163 Seiten, Dissertation Albert-Ludwigs-Universität Freiburg im Breisgau (2021), Softcover, B5

Zusammenfassung / Abstract

The technologies presented here provide assembly and packaging technology for miniaturized active implantable medical devices.

Starting from the inside of hermetic implantable capsules, a new approach to realize vertical electrical waterproof feedthroughs with an integration density of up to 192 feedthroughs/cm² is presented. After detailed investigations on the lifetime in corroding environments of different material and parameter combinations hermeticity was confirmed on capsules having up to 44 sealed electrical feedthrough channels.

The incorporation of the developed feedthrough plates into implantable hermetic housings was realized by coating highly stable titanium capsules with a sputter deposited metallization at low temperatures. In combination with thin film coated alumina plates a reliable, long term stable hermetic soft solder seal was created between the alumina and the titanium capsule. This material combination showed no measurable water content in three out of five pre-dried prototypes for more than a year of total submersion in water at 60 °C.

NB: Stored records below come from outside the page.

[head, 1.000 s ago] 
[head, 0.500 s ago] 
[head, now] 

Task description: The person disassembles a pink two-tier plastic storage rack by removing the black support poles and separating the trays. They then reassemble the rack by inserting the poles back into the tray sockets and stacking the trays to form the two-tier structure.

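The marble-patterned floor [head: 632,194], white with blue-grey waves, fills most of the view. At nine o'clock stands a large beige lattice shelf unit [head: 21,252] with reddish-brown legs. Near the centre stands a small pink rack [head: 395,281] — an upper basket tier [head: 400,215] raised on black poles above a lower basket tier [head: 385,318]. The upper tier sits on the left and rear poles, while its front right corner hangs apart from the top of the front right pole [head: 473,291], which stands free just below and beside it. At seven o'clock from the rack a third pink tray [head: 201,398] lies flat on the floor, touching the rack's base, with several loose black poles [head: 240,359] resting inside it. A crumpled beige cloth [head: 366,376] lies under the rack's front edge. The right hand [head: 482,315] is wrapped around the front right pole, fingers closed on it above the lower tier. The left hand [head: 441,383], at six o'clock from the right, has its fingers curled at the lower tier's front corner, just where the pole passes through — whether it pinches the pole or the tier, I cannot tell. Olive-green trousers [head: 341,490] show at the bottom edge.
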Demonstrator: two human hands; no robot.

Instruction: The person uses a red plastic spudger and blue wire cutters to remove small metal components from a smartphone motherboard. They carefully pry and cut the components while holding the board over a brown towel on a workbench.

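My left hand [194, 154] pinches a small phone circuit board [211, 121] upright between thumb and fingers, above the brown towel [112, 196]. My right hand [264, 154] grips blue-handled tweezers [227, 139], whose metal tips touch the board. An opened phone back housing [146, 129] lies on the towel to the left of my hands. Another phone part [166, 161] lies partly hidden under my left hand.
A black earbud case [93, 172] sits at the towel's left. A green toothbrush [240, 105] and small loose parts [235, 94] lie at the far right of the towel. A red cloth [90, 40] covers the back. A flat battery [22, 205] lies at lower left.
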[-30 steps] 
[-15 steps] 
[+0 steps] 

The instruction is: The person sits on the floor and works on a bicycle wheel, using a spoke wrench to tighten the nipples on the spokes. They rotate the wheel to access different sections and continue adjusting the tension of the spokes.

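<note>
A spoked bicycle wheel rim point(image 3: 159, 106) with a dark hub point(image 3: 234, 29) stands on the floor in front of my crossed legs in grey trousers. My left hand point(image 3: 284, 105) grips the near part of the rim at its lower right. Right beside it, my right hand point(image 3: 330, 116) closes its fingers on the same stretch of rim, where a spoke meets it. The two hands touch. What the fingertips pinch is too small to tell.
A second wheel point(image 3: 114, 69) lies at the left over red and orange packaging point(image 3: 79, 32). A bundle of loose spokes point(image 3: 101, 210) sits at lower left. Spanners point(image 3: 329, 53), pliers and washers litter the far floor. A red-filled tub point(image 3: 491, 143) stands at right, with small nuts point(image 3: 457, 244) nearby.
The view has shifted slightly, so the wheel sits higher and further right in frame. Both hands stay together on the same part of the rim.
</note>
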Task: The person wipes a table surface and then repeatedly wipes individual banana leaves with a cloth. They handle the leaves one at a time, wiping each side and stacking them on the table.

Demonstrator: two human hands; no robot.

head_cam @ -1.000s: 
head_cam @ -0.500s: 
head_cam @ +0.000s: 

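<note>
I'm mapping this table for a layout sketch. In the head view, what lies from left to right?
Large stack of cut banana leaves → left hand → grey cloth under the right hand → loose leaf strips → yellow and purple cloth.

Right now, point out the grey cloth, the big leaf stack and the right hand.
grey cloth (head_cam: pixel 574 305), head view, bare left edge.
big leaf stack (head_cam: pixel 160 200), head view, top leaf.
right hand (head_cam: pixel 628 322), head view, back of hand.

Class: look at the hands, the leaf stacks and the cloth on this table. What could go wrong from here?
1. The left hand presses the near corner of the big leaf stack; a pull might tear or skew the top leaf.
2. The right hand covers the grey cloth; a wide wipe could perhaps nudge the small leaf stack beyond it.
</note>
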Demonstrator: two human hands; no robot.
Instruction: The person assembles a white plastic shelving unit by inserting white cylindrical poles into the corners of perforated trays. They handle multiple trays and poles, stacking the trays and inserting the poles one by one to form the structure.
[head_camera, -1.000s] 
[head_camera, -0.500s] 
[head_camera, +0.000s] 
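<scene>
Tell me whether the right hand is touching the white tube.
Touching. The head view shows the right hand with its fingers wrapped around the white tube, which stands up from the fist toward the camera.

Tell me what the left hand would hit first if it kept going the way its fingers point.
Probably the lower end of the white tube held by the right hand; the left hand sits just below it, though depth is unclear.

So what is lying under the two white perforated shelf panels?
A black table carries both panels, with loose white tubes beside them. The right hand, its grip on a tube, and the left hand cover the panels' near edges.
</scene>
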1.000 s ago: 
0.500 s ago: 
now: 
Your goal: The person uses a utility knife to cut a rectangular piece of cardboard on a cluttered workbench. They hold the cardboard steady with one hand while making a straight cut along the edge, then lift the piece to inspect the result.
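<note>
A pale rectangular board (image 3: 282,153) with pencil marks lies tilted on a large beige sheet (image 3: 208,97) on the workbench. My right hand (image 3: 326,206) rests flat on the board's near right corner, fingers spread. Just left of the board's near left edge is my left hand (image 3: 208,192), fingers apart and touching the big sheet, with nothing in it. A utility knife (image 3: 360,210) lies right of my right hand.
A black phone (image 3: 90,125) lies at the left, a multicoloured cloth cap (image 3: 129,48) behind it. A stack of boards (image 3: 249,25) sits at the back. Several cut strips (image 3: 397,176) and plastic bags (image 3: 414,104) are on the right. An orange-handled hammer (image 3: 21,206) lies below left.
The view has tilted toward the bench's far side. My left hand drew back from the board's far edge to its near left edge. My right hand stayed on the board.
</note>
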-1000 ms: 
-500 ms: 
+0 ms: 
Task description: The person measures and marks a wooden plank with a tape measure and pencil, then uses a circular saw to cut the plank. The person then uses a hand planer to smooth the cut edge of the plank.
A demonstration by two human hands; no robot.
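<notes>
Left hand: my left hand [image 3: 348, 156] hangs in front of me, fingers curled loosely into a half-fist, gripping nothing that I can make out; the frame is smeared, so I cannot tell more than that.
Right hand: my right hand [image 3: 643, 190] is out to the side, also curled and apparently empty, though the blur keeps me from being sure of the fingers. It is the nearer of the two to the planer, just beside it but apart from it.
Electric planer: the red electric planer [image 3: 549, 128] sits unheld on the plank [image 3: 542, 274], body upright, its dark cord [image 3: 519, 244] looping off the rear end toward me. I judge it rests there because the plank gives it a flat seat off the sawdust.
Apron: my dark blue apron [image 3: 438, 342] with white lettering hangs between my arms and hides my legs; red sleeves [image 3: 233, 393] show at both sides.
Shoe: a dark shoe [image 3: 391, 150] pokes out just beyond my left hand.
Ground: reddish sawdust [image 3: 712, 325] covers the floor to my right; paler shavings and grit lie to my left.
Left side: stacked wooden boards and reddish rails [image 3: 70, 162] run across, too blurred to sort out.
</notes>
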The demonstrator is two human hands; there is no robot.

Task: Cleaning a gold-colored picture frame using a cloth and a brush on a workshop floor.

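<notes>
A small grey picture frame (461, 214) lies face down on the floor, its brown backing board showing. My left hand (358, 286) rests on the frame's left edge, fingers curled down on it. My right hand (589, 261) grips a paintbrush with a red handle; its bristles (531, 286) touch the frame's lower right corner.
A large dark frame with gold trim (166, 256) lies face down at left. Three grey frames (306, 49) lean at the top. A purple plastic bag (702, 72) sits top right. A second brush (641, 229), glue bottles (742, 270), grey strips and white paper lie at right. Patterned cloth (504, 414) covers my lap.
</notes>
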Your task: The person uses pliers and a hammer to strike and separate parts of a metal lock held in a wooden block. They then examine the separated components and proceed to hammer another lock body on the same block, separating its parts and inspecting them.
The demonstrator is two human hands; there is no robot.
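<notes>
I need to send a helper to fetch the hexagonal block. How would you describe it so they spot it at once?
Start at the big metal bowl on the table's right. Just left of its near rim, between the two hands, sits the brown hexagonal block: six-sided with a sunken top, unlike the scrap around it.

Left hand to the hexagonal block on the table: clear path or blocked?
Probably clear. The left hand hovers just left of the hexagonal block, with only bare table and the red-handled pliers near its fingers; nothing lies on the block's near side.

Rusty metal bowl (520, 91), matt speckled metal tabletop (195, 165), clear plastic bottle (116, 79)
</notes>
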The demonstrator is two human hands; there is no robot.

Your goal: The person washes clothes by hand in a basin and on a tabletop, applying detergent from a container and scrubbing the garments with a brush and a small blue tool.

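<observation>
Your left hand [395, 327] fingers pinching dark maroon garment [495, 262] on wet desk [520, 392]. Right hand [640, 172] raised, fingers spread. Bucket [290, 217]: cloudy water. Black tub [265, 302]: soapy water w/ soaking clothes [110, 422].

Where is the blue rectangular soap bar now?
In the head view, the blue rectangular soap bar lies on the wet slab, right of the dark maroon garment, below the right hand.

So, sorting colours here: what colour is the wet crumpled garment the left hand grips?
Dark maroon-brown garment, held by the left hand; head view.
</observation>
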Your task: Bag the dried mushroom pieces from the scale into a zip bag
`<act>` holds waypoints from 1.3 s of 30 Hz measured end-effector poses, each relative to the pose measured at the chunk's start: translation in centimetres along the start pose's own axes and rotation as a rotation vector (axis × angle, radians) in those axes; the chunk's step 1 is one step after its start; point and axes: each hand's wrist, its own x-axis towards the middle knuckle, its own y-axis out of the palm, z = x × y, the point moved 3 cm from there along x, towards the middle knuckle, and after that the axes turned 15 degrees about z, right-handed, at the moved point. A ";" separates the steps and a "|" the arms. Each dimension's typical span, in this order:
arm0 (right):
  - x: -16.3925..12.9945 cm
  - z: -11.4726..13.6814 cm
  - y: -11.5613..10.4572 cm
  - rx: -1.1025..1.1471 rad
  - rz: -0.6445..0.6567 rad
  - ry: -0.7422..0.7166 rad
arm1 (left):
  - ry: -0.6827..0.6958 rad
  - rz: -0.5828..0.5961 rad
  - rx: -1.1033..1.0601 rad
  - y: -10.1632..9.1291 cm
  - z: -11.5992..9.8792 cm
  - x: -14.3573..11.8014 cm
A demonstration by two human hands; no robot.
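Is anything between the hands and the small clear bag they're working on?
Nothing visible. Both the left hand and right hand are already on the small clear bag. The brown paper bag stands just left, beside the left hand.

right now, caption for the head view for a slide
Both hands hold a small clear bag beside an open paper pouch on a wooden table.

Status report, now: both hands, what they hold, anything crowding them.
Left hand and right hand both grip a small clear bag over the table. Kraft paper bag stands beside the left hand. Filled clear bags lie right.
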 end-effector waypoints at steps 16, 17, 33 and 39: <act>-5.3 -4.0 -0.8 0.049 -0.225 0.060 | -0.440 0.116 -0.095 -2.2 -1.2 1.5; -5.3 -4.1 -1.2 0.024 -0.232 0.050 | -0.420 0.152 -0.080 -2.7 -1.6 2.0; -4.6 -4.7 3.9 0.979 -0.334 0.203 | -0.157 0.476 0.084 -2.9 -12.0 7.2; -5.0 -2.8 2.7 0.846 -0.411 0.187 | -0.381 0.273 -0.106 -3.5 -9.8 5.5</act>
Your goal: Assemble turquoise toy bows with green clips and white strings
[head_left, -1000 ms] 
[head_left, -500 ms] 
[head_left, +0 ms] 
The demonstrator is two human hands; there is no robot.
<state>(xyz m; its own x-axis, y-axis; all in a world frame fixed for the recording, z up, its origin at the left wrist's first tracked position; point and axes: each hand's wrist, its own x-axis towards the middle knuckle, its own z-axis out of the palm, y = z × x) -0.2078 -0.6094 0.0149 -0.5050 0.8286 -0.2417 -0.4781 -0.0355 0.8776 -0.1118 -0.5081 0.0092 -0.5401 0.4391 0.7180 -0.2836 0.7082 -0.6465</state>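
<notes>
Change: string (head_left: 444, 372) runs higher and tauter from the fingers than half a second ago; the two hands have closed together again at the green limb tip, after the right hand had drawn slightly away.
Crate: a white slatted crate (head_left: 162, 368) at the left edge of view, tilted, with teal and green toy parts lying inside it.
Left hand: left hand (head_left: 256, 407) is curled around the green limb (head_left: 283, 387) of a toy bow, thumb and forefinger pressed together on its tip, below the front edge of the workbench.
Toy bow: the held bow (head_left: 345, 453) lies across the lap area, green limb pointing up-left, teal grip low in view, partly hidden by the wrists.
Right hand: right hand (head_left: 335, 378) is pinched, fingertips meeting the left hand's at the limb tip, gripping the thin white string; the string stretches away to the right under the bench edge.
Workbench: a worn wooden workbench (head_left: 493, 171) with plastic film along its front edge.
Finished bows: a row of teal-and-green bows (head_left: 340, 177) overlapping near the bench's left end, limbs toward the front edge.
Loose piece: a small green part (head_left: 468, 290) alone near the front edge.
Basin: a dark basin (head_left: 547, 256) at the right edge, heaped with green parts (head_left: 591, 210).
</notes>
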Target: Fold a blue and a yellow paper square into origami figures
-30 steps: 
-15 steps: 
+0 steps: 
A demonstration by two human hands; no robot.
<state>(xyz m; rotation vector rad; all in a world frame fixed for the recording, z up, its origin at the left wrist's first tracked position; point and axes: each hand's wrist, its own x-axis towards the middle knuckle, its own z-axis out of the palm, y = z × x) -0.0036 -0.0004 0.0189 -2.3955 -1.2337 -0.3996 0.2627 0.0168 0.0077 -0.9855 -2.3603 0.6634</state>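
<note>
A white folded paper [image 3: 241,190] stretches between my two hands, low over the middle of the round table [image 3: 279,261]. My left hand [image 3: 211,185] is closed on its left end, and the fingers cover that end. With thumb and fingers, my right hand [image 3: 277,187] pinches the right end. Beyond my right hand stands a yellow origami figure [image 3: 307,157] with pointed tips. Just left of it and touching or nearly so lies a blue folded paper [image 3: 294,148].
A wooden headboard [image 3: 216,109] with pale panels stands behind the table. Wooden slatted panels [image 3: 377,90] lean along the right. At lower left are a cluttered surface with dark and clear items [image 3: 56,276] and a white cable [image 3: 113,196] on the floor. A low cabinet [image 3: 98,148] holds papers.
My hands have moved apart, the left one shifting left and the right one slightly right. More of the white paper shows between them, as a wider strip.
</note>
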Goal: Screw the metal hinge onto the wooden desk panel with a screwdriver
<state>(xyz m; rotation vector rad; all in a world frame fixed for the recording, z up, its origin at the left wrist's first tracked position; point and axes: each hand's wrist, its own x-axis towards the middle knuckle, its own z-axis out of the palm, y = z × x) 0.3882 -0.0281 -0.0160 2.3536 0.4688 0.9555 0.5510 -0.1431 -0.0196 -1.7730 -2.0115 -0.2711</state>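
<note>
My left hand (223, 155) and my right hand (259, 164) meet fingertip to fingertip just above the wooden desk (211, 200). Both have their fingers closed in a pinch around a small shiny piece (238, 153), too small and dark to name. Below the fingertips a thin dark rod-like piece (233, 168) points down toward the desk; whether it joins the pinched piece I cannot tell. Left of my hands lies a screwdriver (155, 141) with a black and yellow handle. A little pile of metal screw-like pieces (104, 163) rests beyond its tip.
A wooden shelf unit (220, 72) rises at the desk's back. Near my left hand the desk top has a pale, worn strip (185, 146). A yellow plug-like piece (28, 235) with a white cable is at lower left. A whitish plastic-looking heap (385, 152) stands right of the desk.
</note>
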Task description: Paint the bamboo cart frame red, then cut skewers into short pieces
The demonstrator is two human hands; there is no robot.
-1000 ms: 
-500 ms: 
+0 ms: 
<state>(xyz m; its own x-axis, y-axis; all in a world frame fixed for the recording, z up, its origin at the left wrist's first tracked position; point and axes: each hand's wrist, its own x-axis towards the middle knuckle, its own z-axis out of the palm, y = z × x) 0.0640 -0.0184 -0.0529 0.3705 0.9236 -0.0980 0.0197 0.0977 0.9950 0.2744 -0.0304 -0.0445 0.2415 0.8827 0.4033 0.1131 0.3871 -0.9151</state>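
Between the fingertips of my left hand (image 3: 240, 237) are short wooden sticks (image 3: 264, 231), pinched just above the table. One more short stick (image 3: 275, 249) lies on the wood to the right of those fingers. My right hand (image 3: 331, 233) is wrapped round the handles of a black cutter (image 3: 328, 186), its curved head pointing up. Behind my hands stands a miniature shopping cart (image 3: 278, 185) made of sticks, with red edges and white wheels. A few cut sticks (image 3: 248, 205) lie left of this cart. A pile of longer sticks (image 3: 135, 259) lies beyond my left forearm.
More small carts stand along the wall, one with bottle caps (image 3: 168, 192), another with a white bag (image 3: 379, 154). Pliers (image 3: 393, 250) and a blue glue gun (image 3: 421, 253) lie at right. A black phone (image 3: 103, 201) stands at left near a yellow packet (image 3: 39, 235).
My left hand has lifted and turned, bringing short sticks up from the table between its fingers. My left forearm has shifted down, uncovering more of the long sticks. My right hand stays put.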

Lastly, the connection of implantable wires to MEMS features like the developed electrical feedthroughs with an integration density of 490 wires / cm² is presented. The novel concept uses a combination of a standard wire bonding tool with a foil-wire assembly at a temperature of 140 °C. The results show a high yield of long-term electrically and mechanically stable connections between the wire and the feedthrough containing metalized alumina substrates.

Several manufactured capsules for implantable electronics demonstrated the applicability of all developed technologies for the time and cost efficient rapid prototyping of reliable miniaturized hermetic assemblies. Furthermore, the technologies proved to be compatible with industry standard implant design.